Zaśmiała się cicho. Widać, że ją rozbawiłam. Jej nastrój był zmienny.
-Jak ci się podoba Paryż Olivio?-zapytała żeby zmienić temat, chyba nie lubiła mówić o sobie.
-Jest piękny. Zawsze o nim marzyłam-na usta wkradł mi się uśmiech, od najmłodszych lat chciałam tu mieszkać, teraz to marzenie się spełniło.
- A na uczelni dużo masz zajęć?
-Nie jest tak źle. Jeszcze nadrabiam zaległości-pokiwała głową ze zrozumieniem. Szłyśmy przed siebie. Śnieg lekko prószył ale nam to nie przeszkadzało. Kobieta miała długą suknię.
-Z tego co widzę to bardzo dobrze sobie radzisz.

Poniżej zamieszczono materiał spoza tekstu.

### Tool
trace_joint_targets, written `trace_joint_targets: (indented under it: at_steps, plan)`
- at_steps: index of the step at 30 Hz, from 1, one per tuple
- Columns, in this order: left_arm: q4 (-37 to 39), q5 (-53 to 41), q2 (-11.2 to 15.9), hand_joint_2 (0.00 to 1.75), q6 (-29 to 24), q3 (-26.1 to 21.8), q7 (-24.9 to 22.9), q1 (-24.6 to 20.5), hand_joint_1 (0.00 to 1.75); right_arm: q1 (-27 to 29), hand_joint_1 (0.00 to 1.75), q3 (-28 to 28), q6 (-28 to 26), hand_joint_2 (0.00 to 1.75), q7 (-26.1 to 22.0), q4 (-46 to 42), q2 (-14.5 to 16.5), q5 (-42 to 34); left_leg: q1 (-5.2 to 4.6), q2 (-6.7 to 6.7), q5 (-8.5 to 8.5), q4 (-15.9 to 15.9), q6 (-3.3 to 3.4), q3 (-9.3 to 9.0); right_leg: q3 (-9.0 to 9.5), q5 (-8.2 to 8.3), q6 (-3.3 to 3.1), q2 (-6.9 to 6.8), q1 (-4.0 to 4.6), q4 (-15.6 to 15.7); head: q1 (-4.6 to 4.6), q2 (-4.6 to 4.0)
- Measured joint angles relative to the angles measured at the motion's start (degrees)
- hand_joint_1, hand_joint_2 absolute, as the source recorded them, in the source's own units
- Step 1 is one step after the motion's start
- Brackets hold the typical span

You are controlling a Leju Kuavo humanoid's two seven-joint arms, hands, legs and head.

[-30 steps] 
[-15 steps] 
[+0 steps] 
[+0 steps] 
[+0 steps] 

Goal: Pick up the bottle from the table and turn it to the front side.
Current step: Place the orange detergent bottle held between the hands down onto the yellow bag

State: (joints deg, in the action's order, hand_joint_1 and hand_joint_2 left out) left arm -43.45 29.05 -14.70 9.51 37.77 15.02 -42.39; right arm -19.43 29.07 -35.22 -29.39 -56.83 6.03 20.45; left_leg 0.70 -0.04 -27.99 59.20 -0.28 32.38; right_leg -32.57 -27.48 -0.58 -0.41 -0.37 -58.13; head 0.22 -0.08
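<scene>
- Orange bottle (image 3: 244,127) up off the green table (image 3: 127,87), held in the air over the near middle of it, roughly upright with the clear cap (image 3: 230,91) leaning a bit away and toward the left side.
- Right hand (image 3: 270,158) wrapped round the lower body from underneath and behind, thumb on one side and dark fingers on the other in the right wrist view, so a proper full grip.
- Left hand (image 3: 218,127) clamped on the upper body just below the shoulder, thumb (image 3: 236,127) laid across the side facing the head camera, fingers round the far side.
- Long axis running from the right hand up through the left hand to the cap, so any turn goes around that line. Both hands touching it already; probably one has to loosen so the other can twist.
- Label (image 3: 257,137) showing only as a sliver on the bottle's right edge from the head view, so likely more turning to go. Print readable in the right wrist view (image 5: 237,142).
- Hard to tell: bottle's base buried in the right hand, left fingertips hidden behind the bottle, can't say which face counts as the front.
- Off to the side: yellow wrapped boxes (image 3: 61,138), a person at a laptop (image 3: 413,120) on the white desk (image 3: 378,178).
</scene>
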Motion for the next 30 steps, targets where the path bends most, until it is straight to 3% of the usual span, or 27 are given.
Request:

-Jestem w trakcie robienia ważnego projektu, pochłania strasznie dużo mojego czasu-wyjaśniłam, możliwe że widziała tylko pozory mojej postawy.
-O czym?
-O Clarisse Pierre-westchnęłam w zadumie, tyle nas łączyło a jeszcze więcej dzieliło.
-Clarisse była moją przyjaciółką-wyznała cicho jakby ze smutkiem w głosie, po chwili odchrząknęła-Jeśli potrzebujesz jakiś materiałów mogę poszukać jakiś zdjęć albo nagrań.
-Była bym pani bardzo wdzięczna.
Nastała chwila ciszy. Niebo było czarne, nie było na nim żadnej gwiazdy. Miasto powoli zasypiało. Śnieg skrzypiał pod naszymi butami. Szłyśmy ramię w ramię.
-Jaka ona była?-nie wytrzymałam, musiałam wiedzieć.
***
Dopiero zauważyłam, że zapodział mi się ten rozdział, szybciutko poprawiam ten błąd. Wybaczcie. Dodaje go teraz i wszystko poprawiam w odpowiedniej kolejności.